_ASSIGNMENT_: The answer must be a single number: how many lines in the entries hold the string "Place".

[Data extracted from a collection]
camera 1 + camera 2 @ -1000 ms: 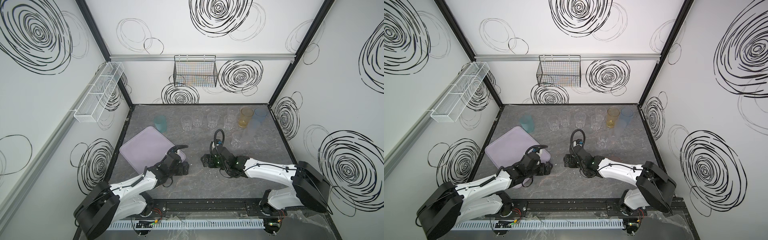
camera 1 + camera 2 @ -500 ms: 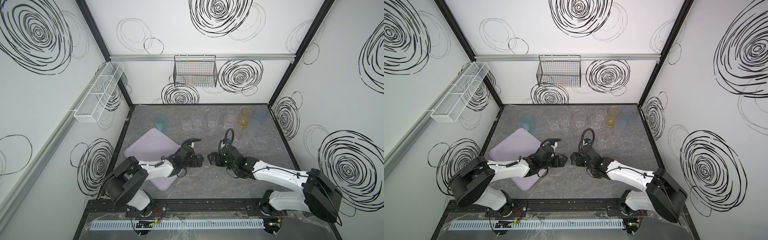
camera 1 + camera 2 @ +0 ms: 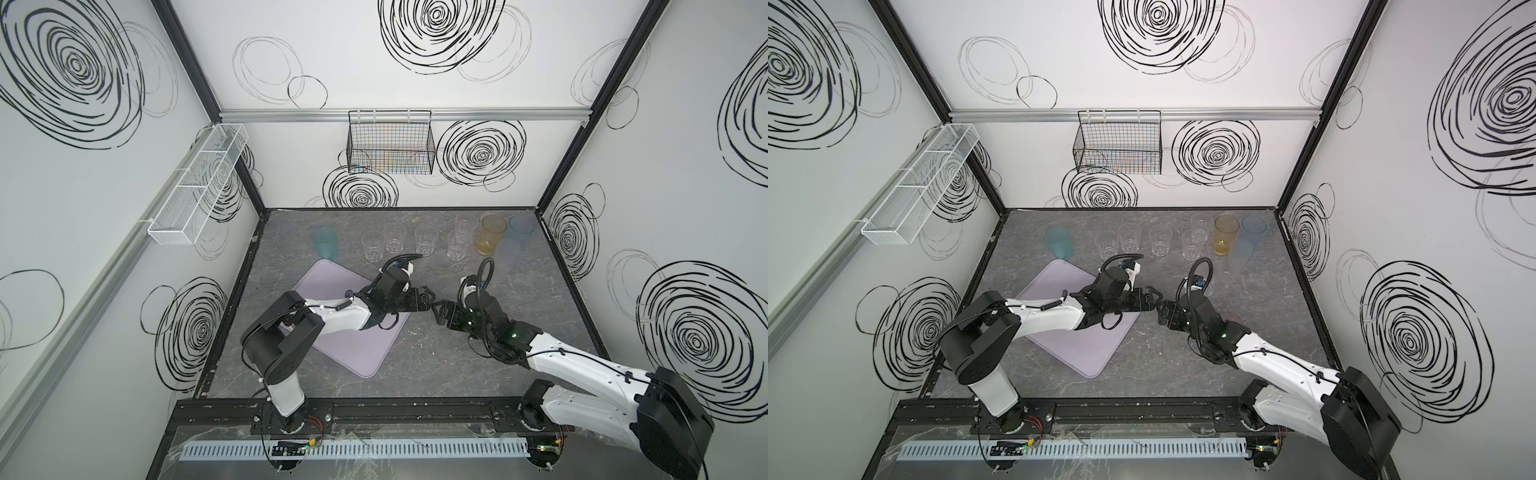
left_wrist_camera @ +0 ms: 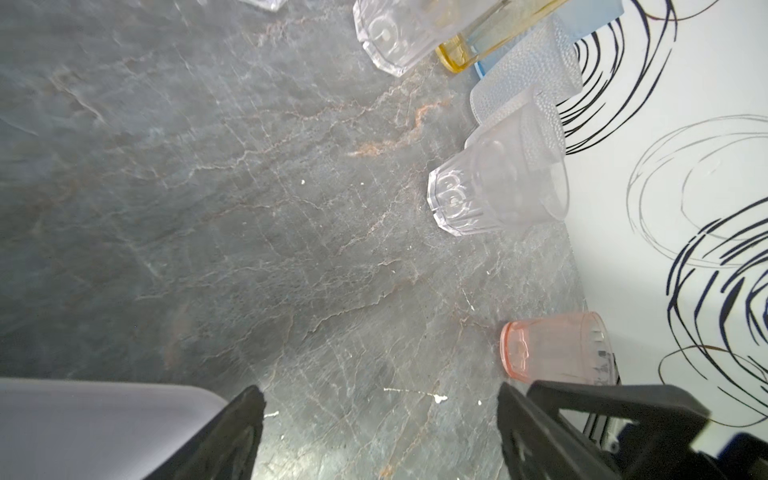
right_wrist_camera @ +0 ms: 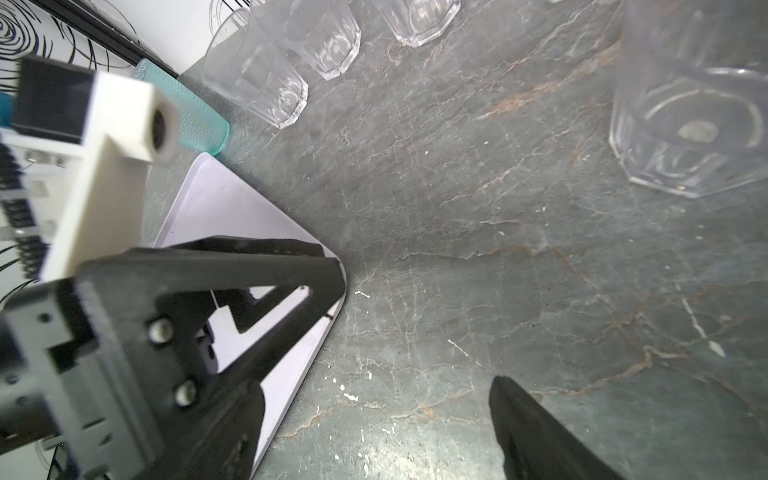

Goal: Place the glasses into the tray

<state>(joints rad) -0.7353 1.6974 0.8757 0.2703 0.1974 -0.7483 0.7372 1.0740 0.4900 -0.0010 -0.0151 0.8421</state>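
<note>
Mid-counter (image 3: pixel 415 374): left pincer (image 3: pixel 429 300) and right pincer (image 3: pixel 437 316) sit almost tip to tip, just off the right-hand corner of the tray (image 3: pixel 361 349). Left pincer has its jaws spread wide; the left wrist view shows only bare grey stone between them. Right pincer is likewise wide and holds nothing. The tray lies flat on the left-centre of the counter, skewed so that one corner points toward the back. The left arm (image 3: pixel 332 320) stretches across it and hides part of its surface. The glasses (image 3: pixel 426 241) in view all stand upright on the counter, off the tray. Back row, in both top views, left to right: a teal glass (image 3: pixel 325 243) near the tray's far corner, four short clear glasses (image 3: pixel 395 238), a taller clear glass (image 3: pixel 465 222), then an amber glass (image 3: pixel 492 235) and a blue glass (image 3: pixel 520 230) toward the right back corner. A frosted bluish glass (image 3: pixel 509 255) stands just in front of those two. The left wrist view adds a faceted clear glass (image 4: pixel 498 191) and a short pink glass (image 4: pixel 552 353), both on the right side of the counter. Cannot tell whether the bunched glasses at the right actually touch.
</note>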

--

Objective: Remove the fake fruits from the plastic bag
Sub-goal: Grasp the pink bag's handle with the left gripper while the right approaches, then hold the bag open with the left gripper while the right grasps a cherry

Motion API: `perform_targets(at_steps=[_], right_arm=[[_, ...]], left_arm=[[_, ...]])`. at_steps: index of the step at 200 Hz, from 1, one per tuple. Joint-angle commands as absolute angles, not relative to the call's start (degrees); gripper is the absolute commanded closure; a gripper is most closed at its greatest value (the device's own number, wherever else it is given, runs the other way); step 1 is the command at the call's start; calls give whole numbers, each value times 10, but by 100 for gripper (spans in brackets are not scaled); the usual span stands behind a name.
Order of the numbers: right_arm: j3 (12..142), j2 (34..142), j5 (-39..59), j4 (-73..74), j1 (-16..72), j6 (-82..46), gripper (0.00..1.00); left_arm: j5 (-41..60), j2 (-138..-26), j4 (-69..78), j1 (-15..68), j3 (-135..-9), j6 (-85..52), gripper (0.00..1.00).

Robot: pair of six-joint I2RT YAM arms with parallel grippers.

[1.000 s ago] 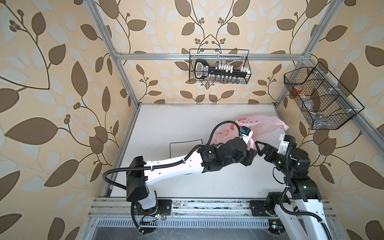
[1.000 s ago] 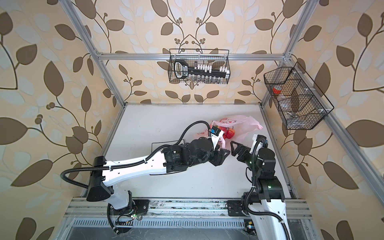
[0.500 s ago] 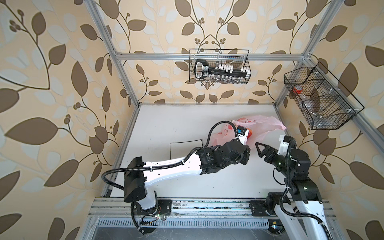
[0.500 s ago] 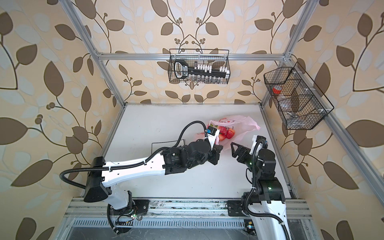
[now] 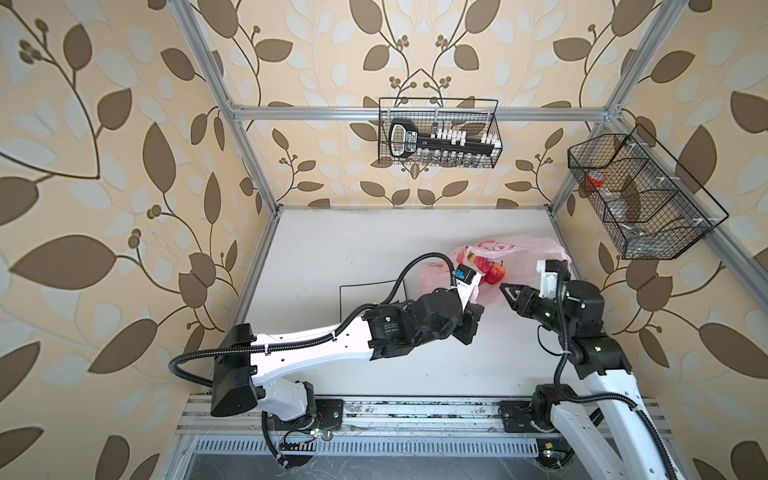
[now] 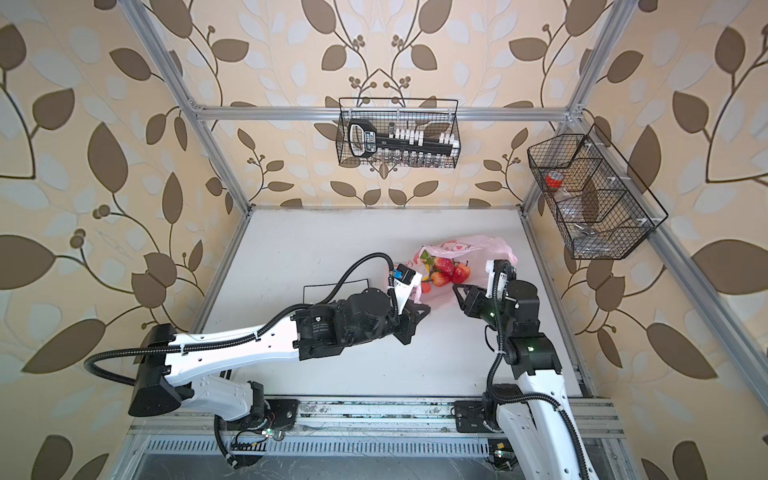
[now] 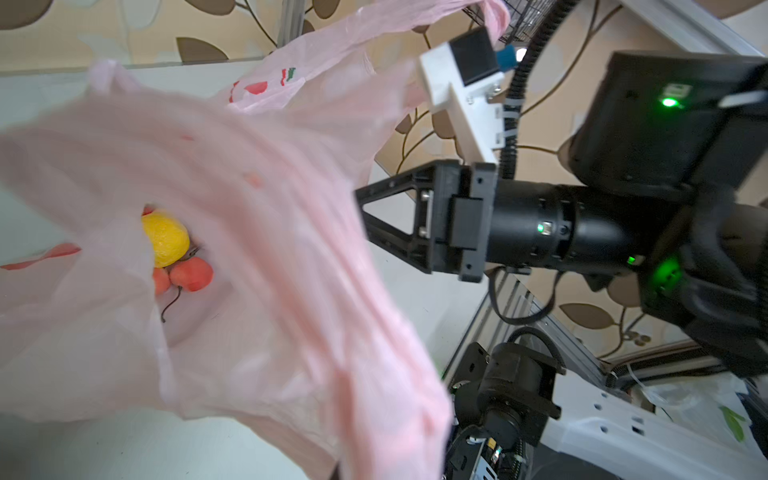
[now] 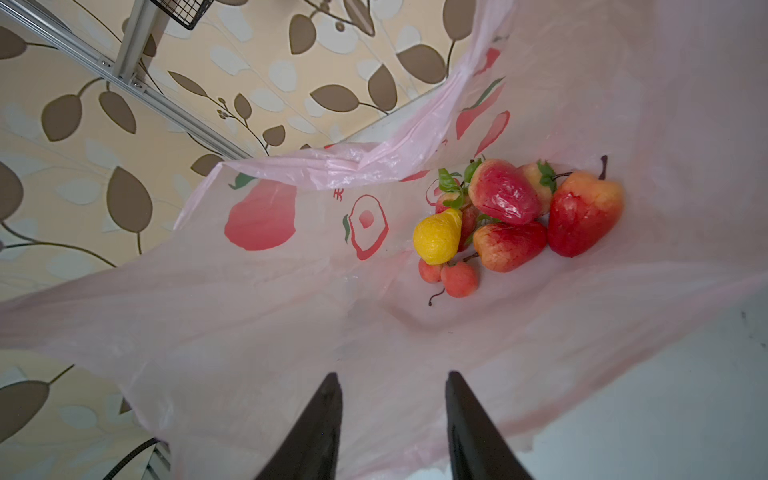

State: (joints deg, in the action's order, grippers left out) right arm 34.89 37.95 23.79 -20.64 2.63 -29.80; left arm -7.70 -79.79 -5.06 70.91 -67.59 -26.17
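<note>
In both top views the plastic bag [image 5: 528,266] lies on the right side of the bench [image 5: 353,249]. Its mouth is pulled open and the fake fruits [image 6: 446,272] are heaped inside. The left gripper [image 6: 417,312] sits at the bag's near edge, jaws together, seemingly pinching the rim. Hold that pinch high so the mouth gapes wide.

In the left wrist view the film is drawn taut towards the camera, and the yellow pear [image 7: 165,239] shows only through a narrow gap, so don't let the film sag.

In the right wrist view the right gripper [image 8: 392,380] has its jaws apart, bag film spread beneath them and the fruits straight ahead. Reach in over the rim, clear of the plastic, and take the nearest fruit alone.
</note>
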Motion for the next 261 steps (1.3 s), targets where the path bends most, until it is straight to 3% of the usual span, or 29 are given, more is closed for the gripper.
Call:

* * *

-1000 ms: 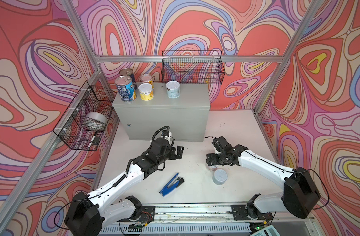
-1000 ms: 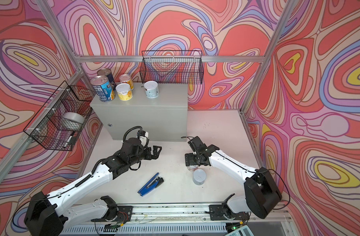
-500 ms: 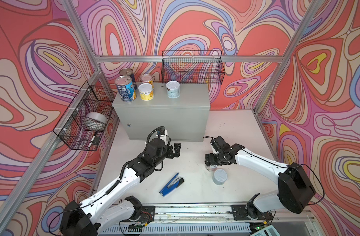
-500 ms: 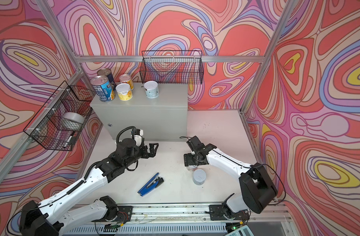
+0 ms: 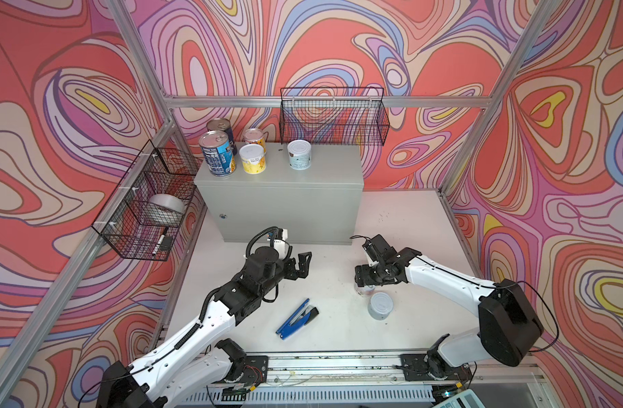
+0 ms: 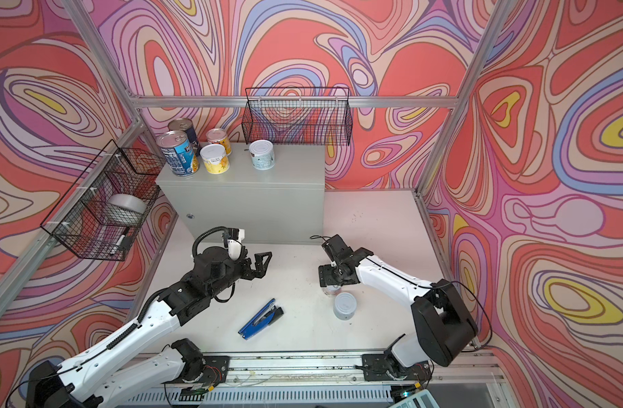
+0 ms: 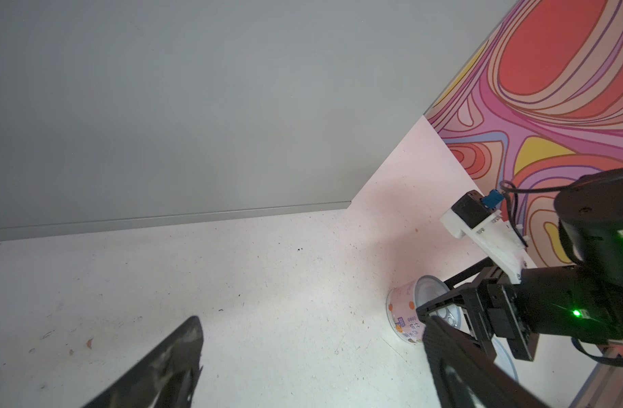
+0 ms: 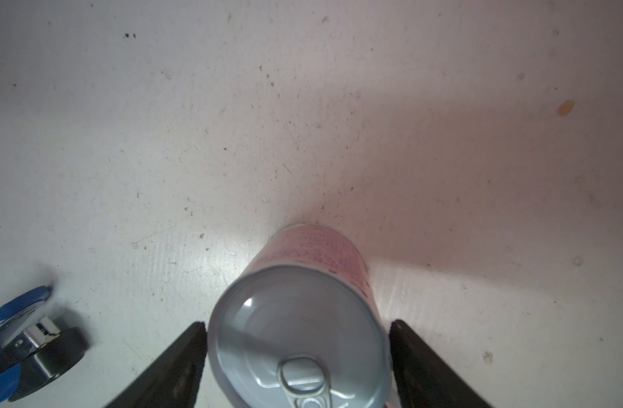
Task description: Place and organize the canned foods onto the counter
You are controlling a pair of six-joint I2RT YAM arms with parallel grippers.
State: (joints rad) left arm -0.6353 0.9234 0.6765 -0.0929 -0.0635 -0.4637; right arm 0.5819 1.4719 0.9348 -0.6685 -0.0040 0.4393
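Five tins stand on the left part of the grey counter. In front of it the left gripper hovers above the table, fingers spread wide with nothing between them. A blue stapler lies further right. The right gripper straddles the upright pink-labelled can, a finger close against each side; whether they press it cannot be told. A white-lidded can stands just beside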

_COMPLETED EXERCISE_: 2